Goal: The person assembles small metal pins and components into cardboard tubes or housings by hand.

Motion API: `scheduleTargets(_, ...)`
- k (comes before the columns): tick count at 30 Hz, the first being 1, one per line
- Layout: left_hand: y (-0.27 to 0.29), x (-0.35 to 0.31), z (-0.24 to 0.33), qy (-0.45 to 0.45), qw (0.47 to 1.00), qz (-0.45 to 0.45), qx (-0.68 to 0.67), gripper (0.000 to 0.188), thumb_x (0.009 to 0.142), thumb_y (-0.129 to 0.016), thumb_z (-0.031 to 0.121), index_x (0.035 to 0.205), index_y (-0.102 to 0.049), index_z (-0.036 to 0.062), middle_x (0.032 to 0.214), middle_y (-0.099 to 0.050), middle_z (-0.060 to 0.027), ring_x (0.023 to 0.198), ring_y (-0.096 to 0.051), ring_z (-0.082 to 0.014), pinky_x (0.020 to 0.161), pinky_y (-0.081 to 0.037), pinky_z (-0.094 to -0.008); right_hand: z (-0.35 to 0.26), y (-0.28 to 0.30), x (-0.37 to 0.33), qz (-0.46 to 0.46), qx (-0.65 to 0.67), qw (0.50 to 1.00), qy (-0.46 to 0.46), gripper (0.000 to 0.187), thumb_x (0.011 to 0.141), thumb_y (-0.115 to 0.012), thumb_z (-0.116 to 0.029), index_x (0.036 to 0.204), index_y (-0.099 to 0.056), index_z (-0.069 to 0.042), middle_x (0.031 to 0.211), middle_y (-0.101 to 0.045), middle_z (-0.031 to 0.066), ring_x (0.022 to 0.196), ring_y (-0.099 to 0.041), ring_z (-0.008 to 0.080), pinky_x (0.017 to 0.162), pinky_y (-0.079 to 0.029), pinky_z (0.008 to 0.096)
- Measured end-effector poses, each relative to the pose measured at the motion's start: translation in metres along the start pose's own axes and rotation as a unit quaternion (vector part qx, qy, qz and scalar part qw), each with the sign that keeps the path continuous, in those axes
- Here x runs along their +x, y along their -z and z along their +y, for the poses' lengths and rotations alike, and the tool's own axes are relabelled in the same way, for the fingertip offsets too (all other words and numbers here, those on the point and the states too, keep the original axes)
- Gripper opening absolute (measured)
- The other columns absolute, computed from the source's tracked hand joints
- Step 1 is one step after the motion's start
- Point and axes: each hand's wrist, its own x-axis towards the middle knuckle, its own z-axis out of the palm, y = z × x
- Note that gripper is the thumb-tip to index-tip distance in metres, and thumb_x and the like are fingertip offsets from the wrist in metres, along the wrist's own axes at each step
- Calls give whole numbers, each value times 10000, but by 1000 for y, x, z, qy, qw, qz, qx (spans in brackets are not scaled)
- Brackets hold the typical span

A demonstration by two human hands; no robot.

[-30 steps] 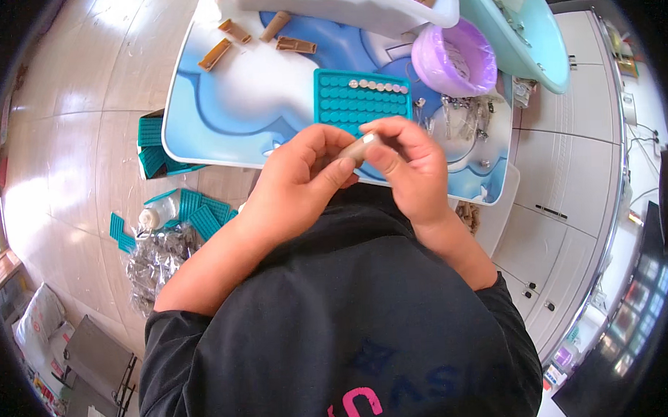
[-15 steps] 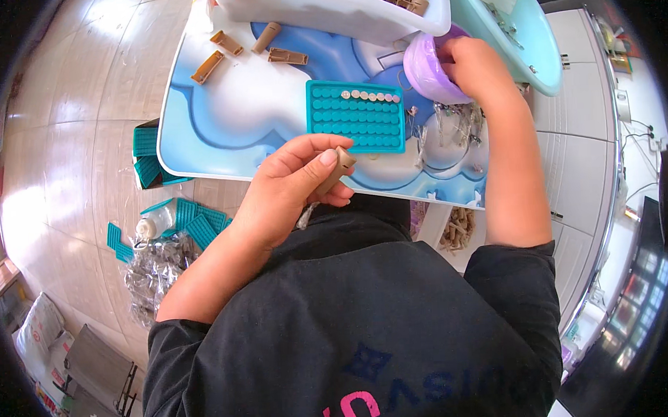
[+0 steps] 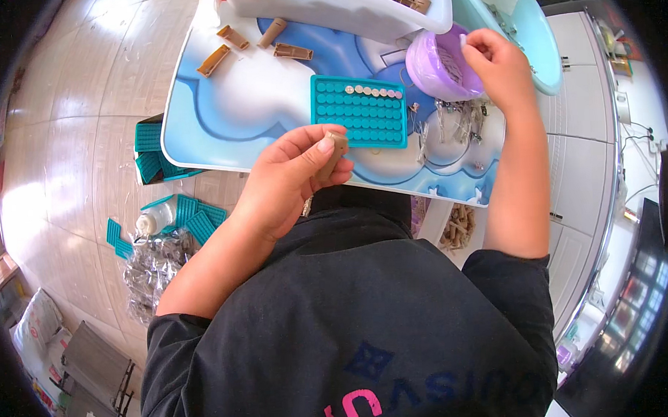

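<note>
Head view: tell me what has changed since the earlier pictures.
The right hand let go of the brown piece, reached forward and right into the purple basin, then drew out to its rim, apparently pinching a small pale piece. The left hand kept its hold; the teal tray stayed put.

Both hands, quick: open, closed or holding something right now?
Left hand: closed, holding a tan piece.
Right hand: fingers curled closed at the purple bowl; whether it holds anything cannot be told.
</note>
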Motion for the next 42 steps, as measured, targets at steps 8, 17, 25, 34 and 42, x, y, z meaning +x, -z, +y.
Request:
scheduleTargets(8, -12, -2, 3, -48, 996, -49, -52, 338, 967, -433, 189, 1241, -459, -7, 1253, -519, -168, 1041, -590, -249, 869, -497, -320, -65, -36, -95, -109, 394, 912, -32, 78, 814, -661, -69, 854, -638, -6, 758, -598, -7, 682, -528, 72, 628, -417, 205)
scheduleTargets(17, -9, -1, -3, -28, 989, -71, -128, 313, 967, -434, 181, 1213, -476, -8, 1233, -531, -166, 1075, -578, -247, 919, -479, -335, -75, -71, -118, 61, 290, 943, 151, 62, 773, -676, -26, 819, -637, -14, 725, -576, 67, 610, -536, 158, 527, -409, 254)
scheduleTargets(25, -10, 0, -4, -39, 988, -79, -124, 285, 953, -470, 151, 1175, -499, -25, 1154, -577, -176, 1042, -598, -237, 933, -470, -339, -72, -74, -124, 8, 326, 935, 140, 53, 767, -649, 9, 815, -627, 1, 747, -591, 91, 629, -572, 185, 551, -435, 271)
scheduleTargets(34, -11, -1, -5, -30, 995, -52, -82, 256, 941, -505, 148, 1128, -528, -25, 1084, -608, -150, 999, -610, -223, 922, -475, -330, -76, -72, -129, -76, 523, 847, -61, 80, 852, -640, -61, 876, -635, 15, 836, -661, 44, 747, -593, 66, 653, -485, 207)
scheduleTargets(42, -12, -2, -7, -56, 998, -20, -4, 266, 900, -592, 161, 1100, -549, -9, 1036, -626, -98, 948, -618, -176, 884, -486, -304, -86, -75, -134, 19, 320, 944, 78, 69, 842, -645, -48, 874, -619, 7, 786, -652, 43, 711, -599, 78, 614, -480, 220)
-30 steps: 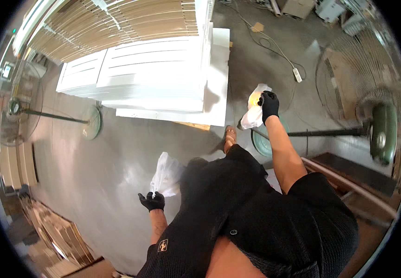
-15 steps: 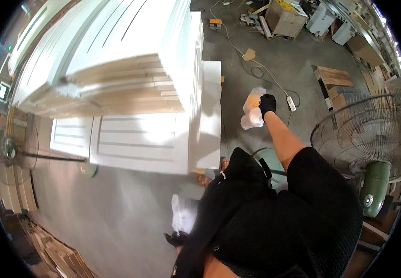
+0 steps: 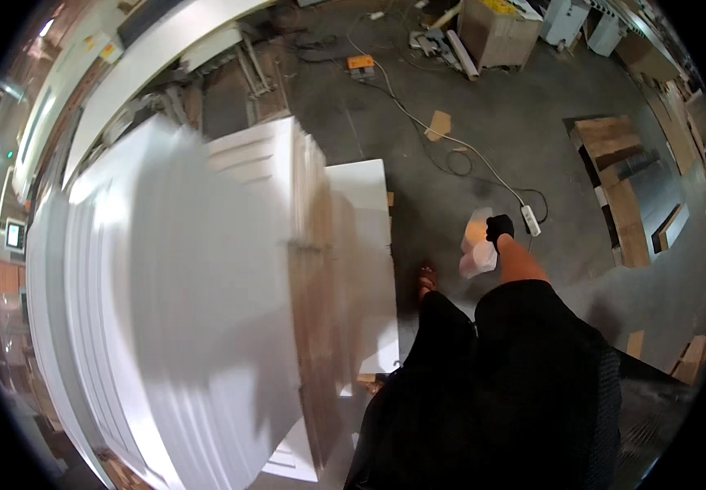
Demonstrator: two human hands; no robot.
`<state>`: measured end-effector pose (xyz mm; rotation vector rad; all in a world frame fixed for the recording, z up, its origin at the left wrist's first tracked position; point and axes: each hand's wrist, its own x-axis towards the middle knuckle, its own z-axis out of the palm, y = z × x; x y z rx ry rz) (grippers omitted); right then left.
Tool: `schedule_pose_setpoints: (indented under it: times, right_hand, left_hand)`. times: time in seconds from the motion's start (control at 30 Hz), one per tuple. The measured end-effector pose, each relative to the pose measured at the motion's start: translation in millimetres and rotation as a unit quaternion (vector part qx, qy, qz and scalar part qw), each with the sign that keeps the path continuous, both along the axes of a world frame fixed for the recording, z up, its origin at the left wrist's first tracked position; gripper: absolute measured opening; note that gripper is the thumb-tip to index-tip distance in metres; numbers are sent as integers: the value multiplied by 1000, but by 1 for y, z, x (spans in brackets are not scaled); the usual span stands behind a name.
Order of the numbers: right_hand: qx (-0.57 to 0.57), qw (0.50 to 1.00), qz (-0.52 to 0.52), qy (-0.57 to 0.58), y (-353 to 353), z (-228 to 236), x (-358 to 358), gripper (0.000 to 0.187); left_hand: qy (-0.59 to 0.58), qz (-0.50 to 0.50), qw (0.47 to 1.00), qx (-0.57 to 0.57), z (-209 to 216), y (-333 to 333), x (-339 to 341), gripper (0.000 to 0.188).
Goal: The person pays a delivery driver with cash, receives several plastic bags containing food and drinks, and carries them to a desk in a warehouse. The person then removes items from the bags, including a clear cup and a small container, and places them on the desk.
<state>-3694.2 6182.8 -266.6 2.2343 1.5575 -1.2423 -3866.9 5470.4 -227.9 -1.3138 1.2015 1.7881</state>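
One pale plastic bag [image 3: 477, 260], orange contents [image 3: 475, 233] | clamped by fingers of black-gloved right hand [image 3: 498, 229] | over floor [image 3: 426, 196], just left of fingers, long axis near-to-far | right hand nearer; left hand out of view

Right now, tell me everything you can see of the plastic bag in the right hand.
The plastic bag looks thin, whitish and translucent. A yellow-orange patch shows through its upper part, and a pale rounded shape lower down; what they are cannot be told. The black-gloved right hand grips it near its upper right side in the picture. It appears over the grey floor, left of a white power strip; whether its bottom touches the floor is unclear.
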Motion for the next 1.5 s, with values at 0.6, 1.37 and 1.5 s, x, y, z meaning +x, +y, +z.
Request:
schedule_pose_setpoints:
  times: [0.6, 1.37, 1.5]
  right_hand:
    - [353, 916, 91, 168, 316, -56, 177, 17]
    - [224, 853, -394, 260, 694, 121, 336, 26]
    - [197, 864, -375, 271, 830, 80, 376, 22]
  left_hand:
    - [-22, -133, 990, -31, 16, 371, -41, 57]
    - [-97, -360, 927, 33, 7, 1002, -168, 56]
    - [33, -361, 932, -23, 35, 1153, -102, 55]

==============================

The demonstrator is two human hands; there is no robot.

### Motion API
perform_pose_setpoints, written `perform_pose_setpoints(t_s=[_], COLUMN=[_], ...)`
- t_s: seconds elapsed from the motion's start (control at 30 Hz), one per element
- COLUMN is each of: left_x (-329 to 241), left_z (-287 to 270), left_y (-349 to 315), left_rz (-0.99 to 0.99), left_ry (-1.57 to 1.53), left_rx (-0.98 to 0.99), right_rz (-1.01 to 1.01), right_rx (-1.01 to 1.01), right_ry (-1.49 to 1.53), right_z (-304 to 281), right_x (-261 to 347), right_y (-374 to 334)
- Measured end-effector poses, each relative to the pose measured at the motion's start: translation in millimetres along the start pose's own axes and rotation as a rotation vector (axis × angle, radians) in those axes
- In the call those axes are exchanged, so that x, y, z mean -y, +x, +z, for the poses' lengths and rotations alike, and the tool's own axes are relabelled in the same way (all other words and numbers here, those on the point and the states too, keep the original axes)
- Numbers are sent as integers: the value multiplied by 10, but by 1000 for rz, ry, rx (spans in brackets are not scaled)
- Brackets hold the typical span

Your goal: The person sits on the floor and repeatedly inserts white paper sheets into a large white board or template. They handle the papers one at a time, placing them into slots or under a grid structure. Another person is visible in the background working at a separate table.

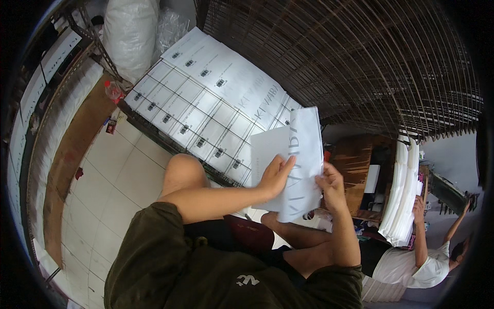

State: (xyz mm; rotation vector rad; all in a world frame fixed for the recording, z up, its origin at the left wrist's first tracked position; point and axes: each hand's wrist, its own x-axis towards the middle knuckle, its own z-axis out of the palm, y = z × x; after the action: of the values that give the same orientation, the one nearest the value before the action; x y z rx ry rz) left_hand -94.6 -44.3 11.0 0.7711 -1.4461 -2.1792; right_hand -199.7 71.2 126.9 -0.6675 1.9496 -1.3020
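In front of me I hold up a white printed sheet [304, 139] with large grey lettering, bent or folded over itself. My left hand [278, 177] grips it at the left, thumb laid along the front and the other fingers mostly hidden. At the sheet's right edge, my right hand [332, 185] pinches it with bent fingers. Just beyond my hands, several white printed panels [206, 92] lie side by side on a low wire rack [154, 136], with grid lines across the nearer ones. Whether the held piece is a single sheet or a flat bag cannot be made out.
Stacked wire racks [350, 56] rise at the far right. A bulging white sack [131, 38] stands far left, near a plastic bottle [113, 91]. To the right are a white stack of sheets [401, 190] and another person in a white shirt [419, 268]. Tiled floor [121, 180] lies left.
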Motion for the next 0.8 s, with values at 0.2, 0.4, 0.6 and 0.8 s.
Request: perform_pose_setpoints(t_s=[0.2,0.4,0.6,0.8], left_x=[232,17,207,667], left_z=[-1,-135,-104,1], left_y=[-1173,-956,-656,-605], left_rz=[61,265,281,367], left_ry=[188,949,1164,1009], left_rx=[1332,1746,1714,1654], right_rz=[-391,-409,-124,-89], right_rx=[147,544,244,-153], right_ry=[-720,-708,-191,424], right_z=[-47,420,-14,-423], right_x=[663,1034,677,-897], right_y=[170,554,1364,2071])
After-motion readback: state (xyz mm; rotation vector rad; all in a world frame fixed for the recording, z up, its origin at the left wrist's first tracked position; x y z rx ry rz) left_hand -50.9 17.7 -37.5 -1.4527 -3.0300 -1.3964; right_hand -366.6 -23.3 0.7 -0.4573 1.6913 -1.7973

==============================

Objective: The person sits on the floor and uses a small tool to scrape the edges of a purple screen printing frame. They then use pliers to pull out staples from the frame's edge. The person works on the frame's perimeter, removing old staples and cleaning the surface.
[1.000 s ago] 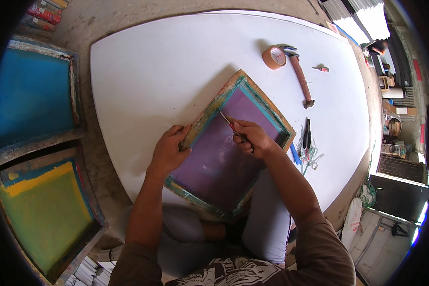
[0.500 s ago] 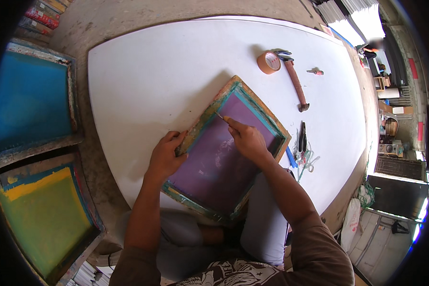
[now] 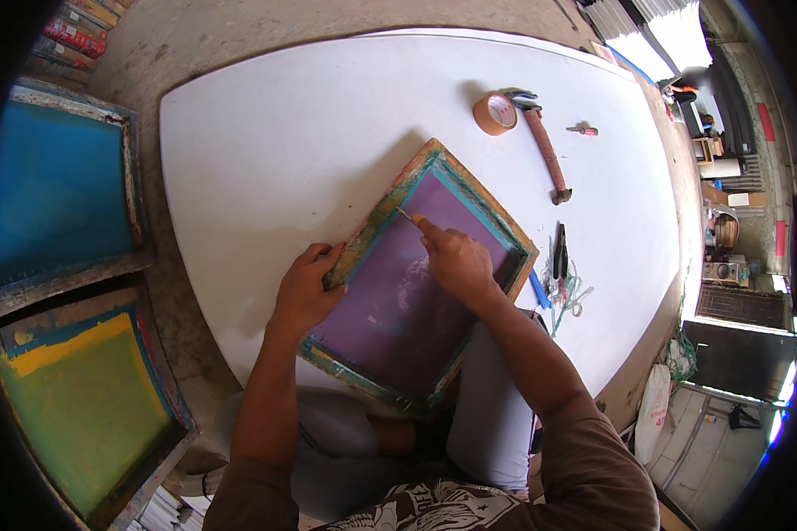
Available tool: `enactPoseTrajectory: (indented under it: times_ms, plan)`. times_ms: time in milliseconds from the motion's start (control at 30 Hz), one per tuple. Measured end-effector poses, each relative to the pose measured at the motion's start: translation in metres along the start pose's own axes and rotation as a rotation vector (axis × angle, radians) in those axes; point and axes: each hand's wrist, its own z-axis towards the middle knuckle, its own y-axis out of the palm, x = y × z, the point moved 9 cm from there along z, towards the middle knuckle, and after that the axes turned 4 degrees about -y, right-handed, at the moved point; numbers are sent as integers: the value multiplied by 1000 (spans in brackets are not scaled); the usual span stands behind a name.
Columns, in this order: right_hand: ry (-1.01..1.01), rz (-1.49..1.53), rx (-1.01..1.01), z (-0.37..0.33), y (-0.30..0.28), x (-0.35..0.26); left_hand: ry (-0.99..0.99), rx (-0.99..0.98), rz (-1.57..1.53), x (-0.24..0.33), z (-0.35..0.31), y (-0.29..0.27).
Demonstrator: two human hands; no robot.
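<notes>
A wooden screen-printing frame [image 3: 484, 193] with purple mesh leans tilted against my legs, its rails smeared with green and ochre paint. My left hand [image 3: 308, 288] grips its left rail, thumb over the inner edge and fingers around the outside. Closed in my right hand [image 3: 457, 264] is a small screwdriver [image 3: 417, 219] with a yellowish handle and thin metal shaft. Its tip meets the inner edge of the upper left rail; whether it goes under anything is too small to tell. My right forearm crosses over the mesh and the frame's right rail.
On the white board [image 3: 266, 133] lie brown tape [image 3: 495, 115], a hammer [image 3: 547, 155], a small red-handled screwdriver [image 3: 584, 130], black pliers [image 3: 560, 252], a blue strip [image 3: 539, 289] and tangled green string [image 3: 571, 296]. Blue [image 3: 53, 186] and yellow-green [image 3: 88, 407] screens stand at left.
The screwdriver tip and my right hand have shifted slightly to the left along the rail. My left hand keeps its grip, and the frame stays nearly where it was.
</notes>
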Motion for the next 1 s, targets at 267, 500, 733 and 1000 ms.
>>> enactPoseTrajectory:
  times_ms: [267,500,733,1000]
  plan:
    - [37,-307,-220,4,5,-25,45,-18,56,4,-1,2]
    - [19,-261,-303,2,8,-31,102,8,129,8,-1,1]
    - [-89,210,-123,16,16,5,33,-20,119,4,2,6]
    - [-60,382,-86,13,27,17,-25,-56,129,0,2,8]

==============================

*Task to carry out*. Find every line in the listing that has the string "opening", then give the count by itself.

*Output of the exercise*. 2